*** Opening of SOURCE DATA ***

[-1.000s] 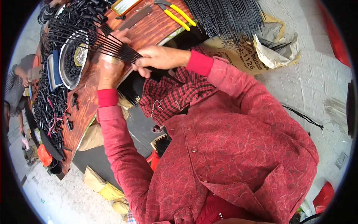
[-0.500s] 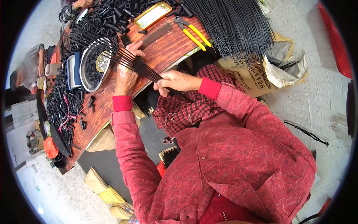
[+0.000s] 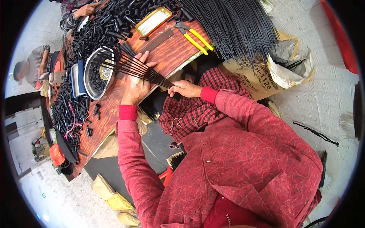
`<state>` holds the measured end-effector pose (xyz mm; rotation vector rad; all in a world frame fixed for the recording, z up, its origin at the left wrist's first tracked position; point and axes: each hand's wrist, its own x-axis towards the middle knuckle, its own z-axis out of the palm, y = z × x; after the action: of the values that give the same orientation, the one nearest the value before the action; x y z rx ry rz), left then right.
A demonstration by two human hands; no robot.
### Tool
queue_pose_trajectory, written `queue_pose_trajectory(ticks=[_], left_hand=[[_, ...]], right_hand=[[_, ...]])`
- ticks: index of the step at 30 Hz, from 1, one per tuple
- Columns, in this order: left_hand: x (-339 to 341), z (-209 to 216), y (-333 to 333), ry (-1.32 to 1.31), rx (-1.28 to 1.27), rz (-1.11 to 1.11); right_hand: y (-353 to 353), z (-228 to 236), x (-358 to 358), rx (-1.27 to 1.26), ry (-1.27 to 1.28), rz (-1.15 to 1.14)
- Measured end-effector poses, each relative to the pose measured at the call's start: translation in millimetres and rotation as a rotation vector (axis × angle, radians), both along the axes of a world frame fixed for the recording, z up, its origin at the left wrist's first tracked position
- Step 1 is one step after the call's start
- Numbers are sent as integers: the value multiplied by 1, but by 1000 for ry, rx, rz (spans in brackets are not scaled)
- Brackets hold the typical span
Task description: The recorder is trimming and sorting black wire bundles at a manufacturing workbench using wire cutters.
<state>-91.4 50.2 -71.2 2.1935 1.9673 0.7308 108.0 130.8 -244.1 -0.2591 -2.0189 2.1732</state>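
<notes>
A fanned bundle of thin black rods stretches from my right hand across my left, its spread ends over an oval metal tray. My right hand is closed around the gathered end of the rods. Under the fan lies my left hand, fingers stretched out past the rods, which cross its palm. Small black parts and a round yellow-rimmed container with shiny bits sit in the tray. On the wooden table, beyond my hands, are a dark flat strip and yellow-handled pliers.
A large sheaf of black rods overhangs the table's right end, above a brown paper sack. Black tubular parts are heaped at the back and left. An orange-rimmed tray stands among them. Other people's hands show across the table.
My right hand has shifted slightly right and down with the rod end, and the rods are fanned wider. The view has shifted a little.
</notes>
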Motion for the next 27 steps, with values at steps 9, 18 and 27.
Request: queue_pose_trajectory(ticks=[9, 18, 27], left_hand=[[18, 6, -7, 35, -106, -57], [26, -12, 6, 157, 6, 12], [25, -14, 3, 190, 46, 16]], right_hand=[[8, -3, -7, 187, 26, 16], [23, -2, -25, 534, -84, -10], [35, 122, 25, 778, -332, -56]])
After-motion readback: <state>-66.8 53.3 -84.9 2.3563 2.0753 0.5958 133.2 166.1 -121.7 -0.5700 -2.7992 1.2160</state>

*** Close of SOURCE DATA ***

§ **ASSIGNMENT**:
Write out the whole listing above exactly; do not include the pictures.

§ **OUTPUT FOR THIS EXERCISE**:
[-1.000s] 
[-0.500s] 
[+0.000s] 
`<state>` holds the measured end-effector pose (xyz mm; rotation vector rad; all in a world frame fixed for the recording, z up, its origin at the left wrist's first tracked position; point and axes: each hand's wrist, its own x-axis towards the middle knuckle, its own z-axis out of the palm, y = z × x; after the action: of the values that give the same orientation, the one nearest the value before the action; x y z rx ry rz), left then right.
A demonstration by two human hands; no robot.
### Tool
queue_pose_trajectory, written `queue_pose_trajectory(ticks=[_], left_hand=[[_, ...]], right_hand=[[_, ...]])`
- ticks: index of the step at 30 Hz, from 1, one per tuple
- Columns, in this order: left_hand: x (-339 to 341), z (-209 to 216), y (-333 to 333), ry (-1.32 to 1.31), rx (-1.28 to 1.27), rz (-1.11 to 1.11); right_hand: y (-353 to 353), z (-228 to 236), x (-358 to 358), rx (-1.27 to 1.26), ry (-1.27 to 1.28), rz (-1.15 to 1.14)
- Measured end-effector poses, each relative to the pose measured at the call's start: translation in millimetres and rotation as a rotation vector (axis × angle, radians), both along the axes of a world frame fixed for the recording, z up, its origin at the left wrist's first tracked position
- Step 1 is one step after the call's start
- Numbers are sent as integers: the value multiplied by 1, but by 1000 for ry, rx, rz (spans in brackets are not scaled)
- Brackets hold the typical span
Task description: The recorder is trimming and sorting black wire bundles at a manufacturing workbench using wire cutters.
<state>-91.4 50.2 -71.2 2.1935 1.9673 0.7308 108.0 130.8 -244.1 -0.2591 -2.0189 2.1732</state>
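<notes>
A fanned bundle of thin black rods stretches from my right hand across my left, its spread ends over an oval metal tray. My right hand is closed around the gathered end of the rods. Under the fan lies my left hand, fingers stretched out past the rods, which cross its palm. Small black parts and a round yellow-rimmed container with shiny bits sit in the tray. On the wooden table, beyond my hands, are a dark flat strip and yellow-handled pliers.
A large sheaf of black rods overhangs the table's right end, above a brown paper sack. Black tubular parts are heaped at the back and left. An orange-rimmed tray stands among them. Other people's hands show across the table.
My right hand has shifted slightly right and down with the rod end, and the rods are fanned wider. The view has shifted a little.
</notes>
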Motion for the next 27 steps, with values at steps 9, 18 and 27.
Request: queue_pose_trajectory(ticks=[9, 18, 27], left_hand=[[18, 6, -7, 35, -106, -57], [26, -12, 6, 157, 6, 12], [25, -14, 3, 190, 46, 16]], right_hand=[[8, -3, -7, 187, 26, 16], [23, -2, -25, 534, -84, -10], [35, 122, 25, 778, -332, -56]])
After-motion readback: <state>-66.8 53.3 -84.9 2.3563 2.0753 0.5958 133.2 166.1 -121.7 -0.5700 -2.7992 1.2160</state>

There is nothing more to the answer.